Routine testing of cholesterol did not occur before 1950 (Kuijpers 2021), so older persons in SHARE were unlikely to know they had high cholesterol prior to that date. Today, according to the Centers for Disease Control and Prevention (CDC), about one in five adolescents have unhealthy cholesterol levels and nearly 93 million adults 20 or older have high cholesterol. The CDC suggests cholesterol should be checked beginning with children and adolescents (https://www.cdc.gov/cholesterol/checked.htm).
For example, Hardy, Lawlor and Kuh, in a frequently referenced article, stated “coronary heart disease (CHD) and stroke are rare until middle age, but the pathophysiological process of atherosclerosis, which ultimately leads to cardiovascular disease (CVD), is initiated in early life” (Hardy et al. 2015:101). This life course perspective is fully consistent with our exploration.
The 18 childhood countries that we consider are Austria, Belgium/Luxembourg, Czechoslovakia/Hungary, Denmark, Estonia, France, West Germany, Greece, Italy, the Netherlands, Poland, Spain, Sweden, Switzerland, former SFRY (Socialist Federal Republic of Yugoslavia), other former USSR (Union of Soviet Socialist Republics), other EU (European Union), and other non-EU countries.
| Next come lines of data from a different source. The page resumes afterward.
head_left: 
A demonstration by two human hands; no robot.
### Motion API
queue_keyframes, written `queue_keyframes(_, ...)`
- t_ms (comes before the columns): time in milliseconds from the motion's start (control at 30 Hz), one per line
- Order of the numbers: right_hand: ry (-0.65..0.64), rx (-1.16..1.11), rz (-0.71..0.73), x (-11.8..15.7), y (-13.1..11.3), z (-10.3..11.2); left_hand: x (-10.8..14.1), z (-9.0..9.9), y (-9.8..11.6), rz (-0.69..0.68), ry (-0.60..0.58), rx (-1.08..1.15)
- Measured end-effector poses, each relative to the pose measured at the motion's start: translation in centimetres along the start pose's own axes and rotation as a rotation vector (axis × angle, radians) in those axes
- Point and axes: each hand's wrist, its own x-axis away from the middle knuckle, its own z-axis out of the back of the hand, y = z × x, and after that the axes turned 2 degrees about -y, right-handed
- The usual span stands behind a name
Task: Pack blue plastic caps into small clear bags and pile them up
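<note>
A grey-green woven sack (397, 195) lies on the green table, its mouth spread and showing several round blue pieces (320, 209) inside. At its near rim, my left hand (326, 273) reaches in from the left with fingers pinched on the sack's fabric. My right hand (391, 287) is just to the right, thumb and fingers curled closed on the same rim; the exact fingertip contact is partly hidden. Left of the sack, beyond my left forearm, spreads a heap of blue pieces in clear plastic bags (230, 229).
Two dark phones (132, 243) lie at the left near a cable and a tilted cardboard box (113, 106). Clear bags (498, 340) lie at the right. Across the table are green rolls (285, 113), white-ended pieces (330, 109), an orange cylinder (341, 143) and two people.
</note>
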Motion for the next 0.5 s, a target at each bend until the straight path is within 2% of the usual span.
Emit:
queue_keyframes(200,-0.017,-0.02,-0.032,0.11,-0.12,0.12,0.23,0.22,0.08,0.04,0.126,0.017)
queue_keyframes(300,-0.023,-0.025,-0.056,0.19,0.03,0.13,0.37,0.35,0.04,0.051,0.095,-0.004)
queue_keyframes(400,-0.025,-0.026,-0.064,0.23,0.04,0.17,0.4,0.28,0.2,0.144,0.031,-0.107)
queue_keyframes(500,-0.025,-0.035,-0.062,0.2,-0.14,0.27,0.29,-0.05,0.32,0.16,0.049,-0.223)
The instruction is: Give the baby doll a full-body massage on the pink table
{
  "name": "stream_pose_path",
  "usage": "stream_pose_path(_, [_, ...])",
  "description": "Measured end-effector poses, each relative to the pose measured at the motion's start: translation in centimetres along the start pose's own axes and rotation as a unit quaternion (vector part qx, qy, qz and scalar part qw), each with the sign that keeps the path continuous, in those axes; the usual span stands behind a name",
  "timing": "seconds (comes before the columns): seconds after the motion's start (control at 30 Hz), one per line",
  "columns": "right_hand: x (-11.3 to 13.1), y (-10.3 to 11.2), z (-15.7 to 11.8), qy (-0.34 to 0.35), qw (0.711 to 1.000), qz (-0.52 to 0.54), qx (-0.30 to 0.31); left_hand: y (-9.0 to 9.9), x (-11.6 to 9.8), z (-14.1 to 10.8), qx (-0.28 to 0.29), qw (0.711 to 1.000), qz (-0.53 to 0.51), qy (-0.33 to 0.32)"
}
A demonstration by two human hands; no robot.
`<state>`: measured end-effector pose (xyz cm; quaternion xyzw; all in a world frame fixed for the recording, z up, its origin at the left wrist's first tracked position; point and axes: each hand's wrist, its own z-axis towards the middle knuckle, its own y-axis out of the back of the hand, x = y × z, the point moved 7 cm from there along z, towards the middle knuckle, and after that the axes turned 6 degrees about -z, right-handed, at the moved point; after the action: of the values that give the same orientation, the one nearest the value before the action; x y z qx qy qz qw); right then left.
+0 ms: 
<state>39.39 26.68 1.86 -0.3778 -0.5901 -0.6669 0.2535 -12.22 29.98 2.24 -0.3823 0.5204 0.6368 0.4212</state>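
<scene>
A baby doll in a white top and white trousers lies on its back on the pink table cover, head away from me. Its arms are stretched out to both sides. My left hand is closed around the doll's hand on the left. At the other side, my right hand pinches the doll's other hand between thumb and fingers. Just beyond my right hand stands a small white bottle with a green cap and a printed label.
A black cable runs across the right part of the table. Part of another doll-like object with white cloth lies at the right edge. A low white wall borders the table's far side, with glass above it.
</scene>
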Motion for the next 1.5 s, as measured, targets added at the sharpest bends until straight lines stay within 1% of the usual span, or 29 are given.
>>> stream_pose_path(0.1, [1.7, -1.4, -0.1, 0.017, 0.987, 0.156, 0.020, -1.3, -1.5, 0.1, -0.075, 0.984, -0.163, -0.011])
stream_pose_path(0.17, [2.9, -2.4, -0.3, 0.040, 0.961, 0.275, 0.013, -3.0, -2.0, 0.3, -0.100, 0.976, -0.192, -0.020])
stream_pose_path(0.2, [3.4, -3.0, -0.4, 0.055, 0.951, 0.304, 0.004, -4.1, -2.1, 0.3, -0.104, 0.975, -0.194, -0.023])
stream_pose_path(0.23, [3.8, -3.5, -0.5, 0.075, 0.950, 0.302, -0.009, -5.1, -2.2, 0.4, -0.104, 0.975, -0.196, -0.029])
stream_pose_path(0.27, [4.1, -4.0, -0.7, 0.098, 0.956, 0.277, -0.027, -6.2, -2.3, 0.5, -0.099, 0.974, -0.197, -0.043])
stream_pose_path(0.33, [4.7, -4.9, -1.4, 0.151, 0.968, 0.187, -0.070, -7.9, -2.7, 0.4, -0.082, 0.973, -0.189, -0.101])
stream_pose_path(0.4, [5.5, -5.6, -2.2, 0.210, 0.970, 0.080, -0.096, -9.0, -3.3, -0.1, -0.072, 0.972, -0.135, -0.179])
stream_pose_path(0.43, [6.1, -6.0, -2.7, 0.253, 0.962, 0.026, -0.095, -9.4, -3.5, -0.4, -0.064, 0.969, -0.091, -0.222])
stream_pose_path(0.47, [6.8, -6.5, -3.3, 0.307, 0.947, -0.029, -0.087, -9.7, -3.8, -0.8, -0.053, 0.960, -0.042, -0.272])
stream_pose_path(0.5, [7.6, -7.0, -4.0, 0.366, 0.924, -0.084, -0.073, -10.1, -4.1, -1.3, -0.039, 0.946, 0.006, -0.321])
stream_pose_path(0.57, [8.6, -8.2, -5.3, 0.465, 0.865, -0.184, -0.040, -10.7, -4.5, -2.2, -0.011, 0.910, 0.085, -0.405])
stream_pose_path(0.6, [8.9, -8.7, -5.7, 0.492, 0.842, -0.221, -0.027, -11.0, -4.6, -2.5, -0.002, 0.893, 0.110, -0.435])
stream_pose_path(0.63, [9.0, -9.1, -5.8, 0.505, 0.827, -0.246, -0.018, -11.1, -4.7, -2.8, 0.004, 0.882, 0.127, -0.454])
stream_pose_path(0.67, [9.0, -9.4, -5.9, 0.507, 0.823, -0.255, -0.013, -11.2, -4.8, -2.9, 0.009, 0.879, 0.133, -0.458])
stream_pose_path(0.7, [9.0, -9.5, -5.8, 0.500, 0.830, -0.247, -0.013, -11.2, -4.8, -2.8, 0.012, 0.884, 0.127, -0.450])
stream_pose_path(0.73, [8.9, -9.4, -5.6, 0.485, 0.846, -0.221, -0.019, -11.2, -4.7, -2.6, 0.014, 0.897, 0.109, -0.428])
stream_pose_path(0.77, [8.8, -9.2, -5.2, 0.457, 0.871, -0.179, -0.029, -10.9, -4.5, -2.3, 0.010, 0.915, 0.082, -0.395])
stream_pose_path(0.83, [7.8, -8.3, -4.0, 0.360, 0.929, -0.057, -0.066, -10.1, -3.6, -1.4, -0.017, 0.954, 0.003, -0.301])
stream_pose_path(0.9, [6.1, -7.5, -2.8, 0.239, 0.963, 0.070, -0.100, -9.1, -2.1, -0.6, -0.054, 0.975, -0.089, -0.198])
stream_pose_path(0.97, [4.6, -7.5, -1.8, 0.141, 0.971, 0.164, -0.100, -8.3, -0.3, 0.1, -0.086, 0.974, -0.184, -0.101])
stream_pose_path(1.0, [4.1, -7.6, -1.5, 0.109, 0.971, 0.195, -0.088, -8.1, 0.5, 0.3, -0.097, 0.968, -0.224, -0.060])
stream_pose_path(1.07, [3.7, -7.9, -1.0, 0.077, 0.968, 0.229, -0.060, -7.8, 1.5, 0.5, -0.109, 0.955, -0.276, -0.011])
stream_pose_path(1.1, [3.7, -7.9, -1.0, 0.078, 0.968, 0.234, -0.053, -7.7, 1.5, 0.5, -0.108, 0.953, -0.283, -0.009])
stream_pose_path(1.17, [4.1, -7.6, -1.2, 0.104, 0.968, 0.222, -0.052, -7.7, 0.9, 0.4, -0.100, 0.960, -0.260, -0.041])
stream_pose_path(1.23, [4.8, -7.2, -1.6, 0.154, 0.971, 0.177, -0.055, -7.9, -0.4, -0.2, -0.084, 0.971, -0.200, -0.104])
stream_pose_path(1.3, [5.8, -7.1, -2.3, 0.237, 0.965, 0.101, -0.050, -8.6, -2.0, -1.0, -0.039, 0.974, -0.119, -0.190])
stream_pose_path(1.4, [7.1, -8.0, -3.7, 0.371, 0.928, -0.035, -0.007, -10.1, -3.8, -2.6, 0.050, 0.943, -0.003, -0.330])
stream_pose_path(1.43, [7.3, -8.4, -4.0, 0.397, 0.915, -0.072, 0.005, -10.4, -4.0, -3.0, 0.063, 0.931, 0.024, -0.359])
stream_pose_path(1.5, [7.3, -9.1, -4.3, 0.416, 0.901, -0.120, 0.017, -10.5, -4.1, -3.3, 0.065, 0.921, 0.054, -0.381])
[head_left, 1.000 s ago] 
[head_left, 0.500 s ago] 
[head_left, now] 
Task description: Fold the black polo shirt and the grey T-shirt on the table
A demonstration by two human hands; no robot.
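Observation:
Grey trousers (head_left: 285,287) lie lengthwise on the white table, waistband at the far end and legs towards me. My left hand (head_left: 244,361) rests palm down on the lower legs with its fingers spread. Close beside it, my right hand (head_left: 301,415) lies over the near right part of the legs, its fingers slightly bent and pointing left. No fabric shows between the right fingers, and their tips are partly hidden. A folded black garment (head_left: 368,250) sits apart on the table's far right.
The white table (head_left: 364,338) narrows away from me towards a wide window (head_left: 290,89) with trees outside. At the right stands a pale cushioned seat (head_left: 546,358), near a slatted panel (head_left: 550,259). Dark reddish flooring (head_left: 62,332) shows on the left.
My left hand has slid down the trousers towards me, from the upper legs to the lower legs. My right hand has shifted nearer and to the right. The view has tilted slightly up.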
The seven cohort groups are born before 1930, in 1930–1934, in 1935–1939, in 1940–1944, in 1945–1949, in 1950–1953, and after 1953.
The definitions of our childhood SES measures are given in Table A3. We attempt to include as many of the detailed childhood SES variables as were collected in both SHARELIFE interviews (Waves 3 and 7). For instance, we do not use the ISCO code with the occupation of the main breadwinner of the household when the respondent was age 10 because this variable has not yet been coded for approximately 20% of the SHARELIFE respondents in Wave 7 (at least in Release 7.1.0, which is the one we use here).
In a robustness check, we included in Eq. (1) 21 current country FEs and interactions between the survey year FEs and the 12 current countries that participated in both SHARELIFE waves, Waves 3 and 7 (we use one as a reference in each set and excluded here the dummy variable for being born in or moved to the current country of residence during childhood). We did this to account for any unobserved systematic differences over time between countries (e.g., in labor market policies and social insurance schemes) that may affect an individual’s health or labor market outcomes at later ages. Reassuringly, the estimates of our childhood health variables remained largely unchanged (results available upon request).
Because there was no routine testing of cholesterol before 1950, so that older persons in SHARE were unlikely to know they had high cholesterol prior to that date, we also excluded cholesterol from the set of CVDs. Doing so leaves our main results mostly unchanged (results available upon request).